┌─ Dataset content

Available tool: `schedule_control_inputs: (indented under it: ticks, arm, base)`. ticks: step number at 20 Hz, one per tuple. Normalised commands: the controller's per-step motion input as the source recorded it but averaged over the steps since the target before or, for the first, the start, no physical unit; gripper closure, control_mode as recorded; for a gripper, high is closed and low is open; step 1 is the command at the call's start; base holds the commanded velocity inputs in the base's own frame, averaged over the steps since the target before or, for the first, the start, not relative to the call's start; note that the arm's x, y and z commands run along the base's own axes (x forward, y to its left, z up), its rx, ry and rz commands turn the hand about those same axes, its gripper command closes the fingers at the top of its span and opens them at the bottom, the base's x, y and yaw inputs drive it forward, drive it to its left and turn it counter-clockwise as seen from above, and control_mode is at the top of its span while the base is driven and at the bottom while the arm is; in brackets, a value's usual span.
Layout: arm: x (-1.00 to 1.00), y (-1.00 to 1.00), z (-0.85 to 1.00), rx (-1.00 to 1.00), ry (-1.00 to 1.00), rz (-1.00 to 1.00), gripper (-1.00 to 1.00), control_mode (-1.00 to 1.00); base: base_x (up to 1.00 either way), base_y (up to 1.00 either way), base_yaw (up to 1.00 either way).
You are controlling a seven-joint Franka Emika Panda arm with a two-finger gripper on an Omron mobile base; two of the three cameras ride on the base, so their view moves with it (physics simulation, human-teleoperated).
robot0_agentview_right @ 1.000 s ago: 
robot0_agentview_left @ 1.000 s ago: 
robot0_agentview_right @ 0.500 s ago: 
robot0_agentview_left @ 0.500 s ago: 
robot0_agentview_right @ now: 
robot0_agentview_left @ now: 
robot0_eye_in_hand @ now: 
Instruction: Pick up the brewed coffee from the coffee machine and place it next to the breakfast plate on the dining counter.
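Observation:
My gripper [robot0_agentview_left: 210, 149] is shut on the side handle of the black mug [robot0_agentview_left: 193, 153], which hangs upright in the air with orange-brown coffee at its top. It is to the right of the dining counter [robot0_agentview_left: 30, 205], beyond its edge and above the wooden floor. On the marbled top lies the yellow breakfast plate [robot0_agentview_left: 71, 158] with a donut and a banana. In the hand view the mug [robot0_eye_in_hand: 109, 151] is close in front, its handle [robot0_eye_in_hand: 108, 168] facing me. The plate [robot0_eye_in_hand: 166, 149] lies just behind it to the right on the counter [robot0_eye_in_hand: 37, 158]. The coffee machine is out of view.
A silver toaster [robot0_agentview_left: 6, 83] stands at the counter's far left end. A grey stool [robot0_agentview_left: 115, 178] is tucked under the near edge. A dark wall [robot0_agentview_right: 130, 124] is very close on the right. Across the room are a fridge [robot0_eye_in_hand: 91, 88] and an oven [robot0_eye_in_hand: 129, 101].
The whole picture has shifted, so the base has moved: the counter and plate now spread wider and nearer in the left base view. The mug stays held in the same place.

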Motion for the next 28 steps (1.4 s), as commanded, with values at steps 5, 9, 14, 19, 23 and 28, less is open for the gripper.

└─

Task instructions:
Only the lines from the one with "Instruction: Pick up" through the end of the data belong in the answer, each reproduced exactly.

Output below:
Instruction: Pick up the brewed coffee from the coffee machine and place it next to the breakfast plate on the dining counter.
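Observation:
My gripper [robot0_agentview_left: 210, 149] is shut on the side handle of the black mug [robot0_agentview_left: 193, 153], which hangs upright in the air with orange-brown coffee at its top. It is to the right of the dining counter [robot0_agentview_left: 30, 205], beyond its edge and above the wooden floor. On the marbled top lies the yellow breakfast plate [robot0_agentview_left: 71, 158] with a donut and a banana. In the hand view the mug [robot0_eye_in_hand: 109, 151] is close in front, its handle [robot0_eye_in_hand: 108, 168] facing me. The plate [robot0_eye_in_hand: 166, 149] lies just behind it to the right on the counter [robot0_eye_in_hand: 37, 158]. The coffee machine is out of view.
A silver toaster [robot0_agentview_left: 6, 83] stands at the counter's far left end. A grey stool [robot0_agentview_left: 115, 178] is tucked under the near edge. A dark wall [robot0_agentview_right: 130, 124] is very close on the right. Across the room are a fridge [robot0_eye_in_hand: 91, 88] and an oven [robot0_eye_in_hand: 129, 101].
The whole picture has shifted, so the base has moved: the counter and plate now spread wider and nearer in the left base view. The mug stays held in the same place.
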
Motion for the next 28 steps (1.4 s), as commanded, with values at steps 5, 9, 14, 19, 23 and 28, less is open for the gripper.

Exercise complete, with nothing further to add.